In @capgo/capacitor-updater (Cap-go/capgo) before 12.128.2, the end-to-end encryption scheme distributes the private key to each device that downloads the app. Because the public key can be derived from the private key, an attacker performing a man-in-the-middle attack or compromising the Capgo server can create a validly signed update bundle and cause devices to install an update not produced by the original app maker.
Casky was already ahead
This CVE exploits attack patterns that Casky's 0matched skills already investigate — long before this vulnerability was disclosed. Claude's reasoning model maps these techniques to MITRE ATT&CK, so practitioners who ran these skills have already seen the threat behaviour in their findings.
CVE-2026-56254 affects @capgo/capacitor-updater versions before 12.128.2 and reveals a fundamental cryptographic design flaw in mobile app update distribution. The vulnerability stems from distributing the same private key to every device downloading the application. Since public keys are mathematically derived from private keys, compromise of this shared secret—whether through server breach, man-in-the-middle interception, or insider access—gives attackers the ability to forge valid signed update bundles. Any attacker who obtains the private key can create malicious updates that devices will trust and install, completely circumventing the intended security model. This affects all applications using vulnerable versions of this updater library, putting end users at risk of arbitrary code execution through seemingly legitimate app updates.

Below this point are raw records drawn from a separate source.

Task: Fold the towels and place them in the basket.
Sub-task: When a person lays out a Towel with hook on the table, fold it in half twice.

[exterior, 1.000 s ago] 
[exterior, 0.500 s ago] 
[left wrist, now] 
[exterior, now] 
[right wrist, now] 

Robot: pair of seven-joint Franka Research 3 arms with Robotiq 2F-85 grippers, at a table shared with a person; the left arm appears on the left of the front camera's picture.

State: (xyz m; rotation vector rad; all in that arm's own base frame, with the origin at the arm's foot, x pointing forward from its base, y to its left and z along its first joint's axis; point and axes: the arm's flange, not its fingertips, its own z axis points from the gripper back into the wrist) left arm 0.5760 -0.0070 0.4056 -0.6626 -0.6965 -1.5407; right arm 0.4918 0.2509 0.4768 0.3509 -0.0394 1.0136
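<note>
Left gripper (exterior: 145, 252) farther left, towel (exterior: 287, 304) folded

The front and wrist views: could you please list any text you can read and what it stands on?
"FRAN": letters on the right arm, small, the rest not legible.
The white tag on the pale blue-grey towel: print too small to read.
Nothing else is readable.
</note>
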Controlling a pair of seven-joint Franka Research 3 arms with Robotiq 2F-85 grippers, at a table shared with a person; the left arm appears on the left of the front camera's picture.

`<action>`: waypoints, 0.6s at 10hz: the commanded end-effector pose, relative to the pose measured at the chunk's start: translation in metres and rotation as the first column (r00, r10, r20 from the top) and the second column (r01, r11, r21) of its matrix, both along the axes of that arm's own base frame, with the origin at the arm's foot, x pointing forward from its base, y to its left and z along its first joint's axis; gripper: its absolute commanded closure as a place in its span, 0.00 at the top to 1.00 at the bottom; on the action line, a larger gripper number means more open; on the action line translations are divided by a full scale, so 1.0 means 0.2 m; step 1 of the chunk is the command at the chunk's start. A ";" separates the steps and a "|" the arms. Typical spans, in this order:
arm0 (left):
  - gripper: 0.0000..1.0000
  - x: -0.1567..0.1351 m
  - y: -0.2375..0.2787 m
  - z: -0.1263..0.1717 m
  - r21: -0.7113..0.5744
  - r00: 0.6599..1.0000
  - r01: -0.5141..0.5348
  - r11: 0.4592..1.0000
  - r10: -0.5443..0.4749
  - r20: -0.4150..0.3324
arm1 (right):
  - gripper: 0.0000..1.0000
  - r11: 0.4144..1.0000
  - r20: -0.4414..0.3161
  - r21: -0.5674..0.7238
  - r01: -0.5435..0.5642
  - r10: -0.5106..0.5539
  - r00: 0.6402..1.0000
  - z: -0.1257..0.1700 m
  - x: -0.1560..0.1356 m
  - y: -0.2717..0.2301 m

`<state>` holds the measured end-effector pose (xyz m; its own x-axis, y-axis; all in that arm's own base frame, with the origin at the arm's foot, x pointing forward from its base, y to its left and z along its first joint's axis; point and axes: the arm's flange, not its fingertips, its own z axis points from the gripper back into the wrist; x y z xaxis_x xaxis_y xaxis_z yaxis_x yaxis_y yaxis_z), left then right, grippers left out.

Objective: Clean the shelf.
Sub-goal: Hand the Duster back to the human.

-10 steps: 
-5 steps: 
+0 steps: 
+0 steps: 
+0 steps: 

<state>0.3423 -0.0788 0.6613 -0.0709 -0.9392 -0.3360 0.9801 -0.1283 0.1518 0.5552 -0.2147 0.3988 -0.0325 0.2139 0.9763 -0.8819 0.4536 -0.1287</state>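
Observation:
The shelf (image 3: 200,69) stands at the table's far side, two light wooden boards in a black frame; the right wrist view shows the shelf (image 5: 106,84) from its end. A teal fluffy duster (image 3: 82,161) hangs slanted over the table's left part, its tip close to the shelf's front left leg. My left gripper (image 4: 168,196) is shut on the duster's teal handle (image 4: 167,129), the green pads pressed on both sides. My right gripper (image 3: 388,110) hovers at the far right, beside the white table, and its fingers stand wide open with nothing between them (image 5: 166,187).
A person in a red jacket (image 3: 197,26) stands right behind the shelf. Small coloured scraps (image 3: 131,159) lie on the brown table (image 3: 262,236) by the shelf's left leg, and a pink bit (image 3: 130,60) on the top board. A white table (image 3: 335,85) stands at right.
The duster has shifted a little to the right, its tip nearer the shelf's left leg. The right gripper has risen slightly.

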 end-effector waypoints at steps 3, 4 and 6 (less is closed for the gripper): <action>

While CVE-2026-56254 doesn't map directly to MITRE ATT&CK techniques, Casky's security skills using Claude AI with extended reasoning would detect the attack patterns associated with this vulnerability across multiple threat vectors. Practitioners using Casky would identify suspicious patterns including: unauthorized code signing (potential T1553 - Subvert Trust Controls), compromise of update distribution channels (T1195.3 - Supply Chain Compromise), and man-in-the-middle interception of update traffic (T1557 - Adversary-in-the-Middle). Extended reasoning across Casky's 754 mapped security skills would surface findings related to cryptographic material exposure, insecure key management practices, and the supply chain risks inherent in shared signing credentials. Security teams would see alerts flagging the architectural weakness: any single point of key compromise instantly compromises every device, highlighting the need for per-device or certificate-pinning approaches rather than distributing shared private keys.